== Given data ==

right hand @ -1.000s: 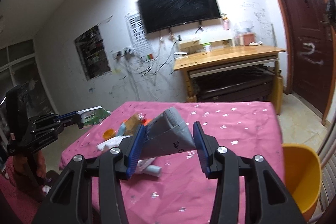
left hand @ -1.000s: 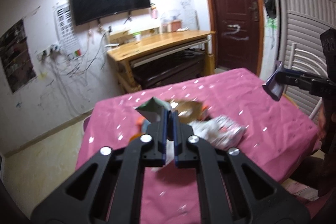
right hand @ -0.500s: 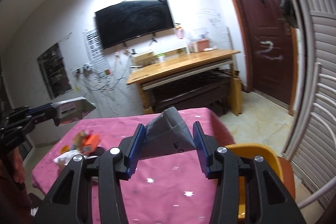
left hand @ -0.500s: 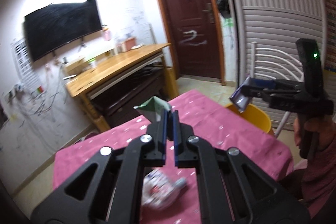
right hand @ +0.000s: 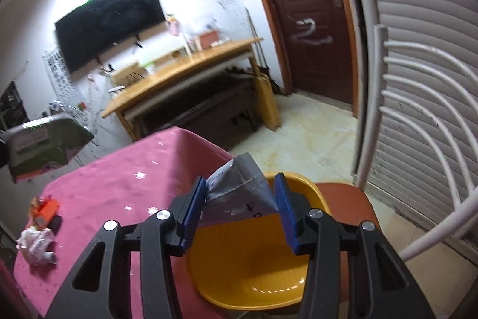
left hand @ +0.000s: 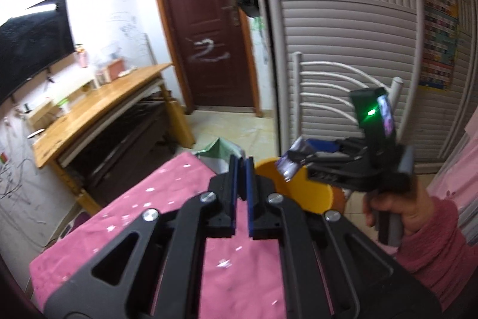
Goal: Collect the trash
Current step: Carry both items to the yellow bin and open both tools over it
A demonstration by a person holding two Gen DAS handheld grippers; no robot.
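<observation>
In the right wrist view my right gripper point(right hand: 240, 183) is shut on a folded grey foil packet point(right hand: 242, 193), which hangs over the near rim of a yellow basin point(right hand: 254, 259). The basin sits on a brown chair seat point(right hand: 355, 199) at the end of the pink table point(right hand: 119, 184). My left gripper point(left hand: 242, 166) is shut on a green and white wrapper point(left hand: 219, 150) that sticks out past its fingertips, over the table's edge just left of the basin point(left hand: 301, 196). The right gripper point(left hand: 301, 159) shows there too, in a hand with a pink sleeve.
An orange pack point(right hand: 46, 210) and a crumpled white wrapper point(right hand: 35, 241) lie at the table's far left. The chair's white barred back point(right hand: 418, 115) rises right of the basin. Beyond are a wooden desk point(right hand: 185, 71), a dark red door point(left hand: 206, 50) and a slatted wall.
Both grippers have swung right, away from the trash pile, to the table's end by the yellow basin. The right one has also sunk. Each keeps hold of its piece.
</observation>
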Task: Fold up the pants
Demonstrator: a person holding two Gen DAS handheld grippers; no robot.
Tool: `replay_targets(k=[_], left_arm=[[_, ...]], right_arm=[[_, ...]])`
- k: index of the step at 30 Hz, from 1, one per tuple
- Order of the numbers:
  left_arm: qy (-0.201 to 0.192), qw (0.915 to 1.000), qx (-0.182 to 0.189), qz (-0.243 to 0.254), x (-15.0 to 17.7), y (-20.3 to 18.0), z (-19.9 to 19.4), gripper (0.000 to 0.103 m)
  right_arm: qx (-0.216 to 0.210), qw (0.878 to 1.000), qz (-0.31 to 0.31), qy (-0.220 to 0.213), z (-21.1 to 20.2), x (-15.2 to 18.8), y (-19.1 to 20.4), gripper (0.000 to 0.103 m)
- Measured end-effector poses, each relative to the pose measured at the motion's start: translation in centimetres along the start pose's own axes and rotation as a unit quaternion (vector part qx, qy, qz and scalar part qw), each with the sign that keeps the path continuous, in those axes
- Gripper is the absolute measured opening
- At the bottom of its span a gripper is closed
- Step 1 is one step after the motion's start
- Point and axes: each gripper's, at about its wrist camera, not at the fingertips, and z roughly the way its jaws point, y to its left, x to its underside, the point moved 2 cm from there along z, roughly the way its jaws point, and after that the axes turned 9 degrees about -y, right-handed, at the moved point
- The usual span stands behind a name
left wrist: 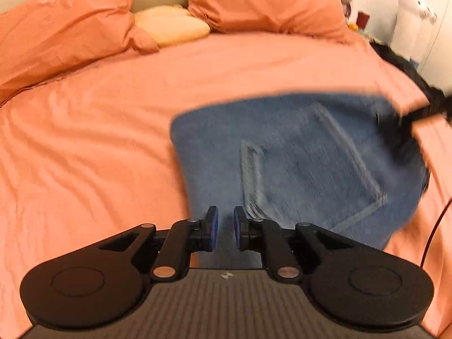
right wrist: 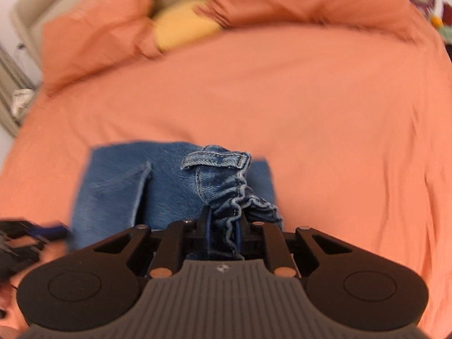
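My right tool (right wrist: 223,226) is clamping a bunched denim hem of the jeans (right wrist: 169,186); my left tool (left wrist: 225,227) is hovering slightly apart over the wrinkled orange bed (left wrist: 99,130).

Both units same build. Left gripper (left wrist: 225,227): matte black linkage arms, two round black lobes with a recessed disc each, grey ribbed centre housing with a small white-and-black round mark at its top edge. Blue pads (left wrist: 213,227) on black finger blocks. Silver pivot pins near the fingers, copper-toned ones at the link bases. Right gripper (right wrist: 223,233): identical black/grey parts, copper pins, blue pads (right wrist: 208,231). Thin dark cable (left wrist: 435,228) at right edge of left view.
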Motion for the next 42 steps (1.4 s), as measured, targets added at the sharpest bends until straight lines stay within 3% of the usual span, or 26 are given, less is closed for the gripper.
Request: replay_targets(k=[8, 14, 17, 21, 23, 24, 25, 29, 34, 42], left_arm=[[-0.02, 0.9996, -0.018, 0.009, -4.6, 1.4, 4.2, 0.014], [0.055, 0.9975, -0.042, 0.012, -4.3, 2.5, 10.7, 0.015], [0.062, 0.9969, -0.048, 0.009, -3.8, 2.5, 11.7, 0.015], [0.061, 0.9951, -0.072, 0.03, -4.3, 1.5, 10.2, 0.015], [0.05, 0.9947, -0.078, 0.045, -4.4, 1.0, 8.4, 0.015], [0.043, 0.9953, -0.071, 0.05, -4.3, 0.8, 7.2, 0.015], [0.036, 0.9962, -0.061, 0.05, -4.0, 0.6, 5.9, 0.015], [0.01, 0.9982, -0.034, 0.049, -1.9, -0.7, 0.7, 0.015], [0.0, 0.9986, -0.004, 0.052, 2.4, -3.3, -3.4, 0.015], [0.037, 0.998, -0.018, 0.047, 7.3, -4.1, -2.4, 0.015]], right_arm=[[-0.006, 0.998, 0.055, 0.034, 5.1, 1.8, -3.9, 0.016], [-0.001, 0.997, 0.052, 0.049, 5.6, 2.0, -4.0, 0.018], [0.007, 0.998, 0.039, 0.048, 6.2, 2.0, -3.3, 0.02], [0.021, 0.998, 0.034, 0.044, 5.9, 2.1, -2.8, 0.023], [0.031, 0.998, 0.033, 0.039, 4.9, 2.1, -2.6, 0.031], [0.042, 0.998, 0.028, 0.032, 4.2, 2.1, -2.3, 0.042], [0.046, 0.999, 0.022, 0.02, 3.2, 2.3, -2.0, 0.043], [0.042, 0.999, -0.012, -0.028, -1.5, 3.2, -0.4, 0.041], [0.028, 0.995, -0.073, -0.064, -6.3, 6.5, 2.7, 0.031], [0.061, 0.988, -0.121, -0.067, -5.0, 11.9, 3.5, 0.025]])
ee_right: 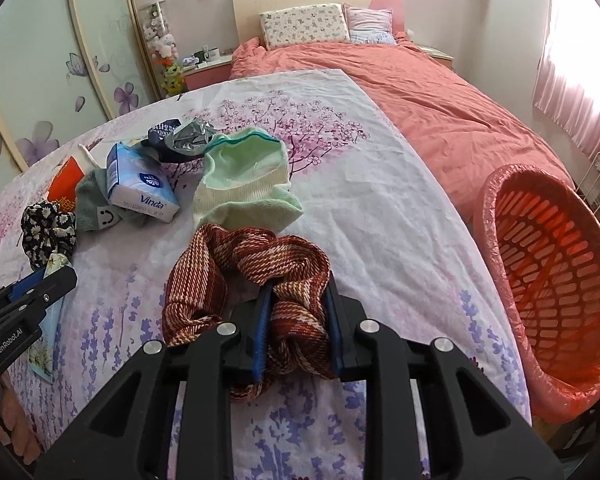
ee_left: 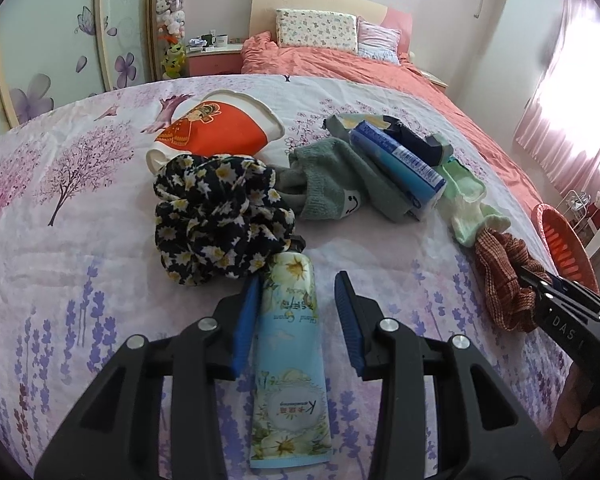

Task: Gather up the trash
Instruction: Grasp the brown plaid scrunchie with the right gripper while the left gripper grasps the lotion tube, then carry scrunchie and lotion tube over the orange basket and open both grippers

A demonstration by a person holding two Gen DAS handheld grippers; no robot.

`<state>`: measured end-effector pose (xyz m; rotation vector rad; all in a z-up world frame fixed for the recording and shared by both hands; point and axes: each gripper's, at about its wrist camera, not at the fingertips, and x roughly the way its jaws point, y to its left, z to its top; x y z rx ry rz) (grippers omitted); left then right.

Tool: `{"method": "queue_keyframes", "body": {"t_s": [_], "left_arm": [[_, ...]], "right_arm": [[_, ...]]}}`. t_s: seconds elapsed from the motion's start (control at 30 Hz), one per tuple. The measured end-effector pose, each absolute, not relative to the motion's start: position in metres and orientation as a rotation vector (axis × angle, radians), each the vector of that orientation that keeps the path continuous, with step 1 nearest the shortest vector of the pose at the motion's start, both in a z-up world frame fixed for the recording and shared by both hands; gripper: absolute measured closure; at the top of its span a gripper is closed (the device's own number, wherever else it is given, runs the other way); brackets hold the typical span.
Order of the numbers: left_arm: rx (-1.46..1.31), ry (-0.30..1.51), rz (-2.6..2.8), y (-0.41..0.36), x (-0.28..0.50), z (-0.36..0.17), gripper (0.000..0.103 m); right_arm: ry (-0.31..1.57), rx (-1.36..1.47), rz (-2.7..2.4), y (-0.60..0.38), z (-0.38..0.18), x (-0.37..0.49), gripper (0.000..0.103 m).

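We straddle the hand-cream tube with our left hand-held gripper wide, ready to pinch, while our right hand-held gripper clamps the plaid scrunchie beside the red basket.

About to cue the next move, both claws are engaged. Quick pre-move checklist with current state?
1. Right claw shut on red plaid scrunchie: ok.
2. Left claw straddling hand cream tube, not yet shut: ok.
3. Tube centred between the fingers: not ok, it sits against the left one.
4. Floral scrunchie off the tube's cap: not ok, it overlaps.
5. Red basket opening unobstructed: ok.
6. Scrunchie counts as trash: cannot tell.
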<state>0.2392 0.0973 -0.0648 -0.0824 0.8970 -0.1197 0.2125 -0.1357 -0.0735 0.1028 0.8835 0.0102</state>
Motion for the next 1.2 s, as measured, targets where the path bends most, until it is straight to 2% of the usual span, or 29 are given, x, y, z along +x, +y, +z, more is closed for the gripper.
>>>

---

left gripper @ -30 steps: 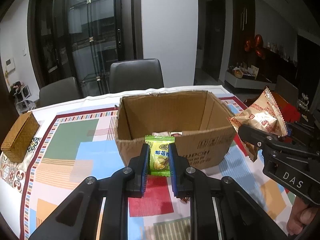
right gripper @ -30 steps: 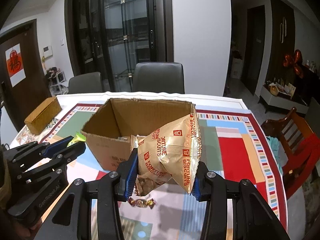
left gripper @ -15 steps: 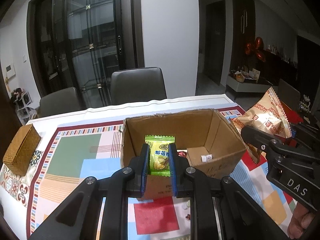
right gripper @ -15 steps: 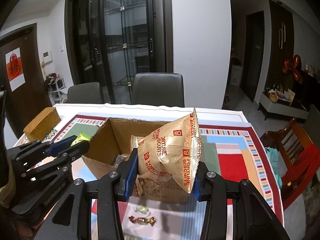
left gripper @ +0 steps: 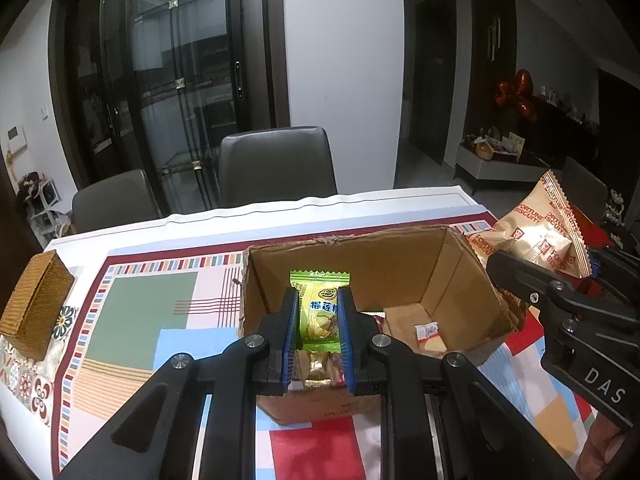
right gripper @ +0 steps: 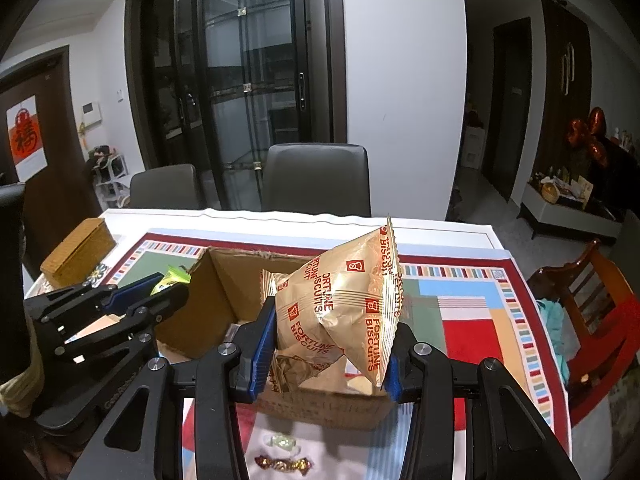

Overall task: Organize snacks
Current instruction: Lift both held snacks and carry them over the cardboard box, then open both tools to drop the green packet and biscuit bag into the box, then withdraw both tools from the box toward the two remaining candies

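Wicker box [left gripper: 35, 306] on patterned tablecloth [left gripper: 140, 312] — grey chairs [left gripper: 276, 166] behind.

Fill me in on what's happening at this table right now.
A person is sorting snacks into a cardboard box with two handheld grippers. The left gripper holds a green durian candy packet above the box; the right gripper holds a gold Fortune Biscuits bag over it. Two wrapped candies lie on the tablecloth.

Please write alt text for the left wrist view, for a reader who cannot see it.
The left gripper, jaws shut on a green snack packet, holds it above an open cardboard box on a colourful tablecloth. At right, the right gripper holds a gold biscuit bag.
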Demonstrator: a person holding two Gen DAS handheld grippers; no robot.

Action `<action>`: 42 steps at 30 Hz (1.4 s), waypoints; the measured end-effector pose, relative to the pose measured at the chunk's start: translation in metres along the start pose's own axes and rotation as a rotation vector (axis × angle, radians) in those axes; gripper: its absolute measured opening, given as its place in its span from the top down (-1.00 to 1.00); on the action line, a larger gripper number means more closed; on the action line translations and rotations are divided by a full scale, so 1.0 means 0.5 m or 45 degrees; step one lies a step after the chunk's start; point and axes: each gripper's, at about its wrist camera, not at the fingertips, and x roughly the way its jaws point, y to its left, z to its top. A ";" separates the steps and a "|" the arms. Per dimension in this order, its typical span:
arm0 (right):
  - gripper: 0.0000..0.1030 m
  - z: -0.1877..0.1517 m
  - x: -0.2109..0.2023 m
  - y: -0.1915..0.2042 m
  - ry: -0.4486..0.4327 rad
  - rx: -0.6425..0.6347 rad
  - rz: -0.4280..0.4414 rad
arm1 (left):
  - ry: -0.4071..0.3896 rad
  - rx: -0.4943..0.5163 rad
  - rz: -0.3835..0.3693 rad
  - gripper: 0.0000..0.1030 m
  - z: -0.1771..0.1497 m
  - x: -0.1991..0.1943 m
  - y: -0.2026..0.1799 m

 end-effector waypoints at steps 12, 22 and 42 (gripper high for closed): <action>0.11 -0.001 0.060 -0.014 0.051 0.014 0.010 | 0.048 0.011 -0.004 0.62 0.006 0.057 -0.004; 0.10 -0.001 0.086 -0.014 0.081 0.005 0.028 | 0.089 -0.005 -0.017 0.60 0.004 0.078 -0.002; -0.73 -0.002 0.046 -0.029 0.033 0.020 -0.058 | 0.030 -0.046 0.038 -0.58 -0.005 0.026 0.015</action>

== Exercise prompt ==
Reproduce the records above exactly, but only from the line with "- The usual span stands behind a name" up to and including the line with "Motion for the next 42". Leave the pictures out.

== Answer to the problem ==
- The usual span stands behind a name
left wrist: 
right wrist: 
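My right tool (right wrist: 223,226) is clamping a bunched denim hem of the jeans (right wrist: 169,186); my left tool (left wrist: 225,227) is hovering slightly apart over the wrinkled orange bed (left wrist: 99,130).

Both units same build. Left gripper (left wrist: 225,227): matte black linkage arms, two round black lobes with a recessed disc each, grey ribbed centre housing with a small white-and-black round mark at its top edge. Blue pads (left wrist: 213,227) on black finger blocks. Silver pivot pins near the fingers, copper-toned ones at the link bases. Right gripper (right wrist: 223,233): identical black/grey parts, copper pins, blue pads (right wrist: 208,231). Thin dark cable (left wrist: 435,228) at right edge of left view.
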Motion for the next 42 steps (1.4 s), as measured, targets added at the sharpest bends until straight lines stay within 3% of the usual span, or 26 are given, less is closed for the gripper.

The required output has been supplied.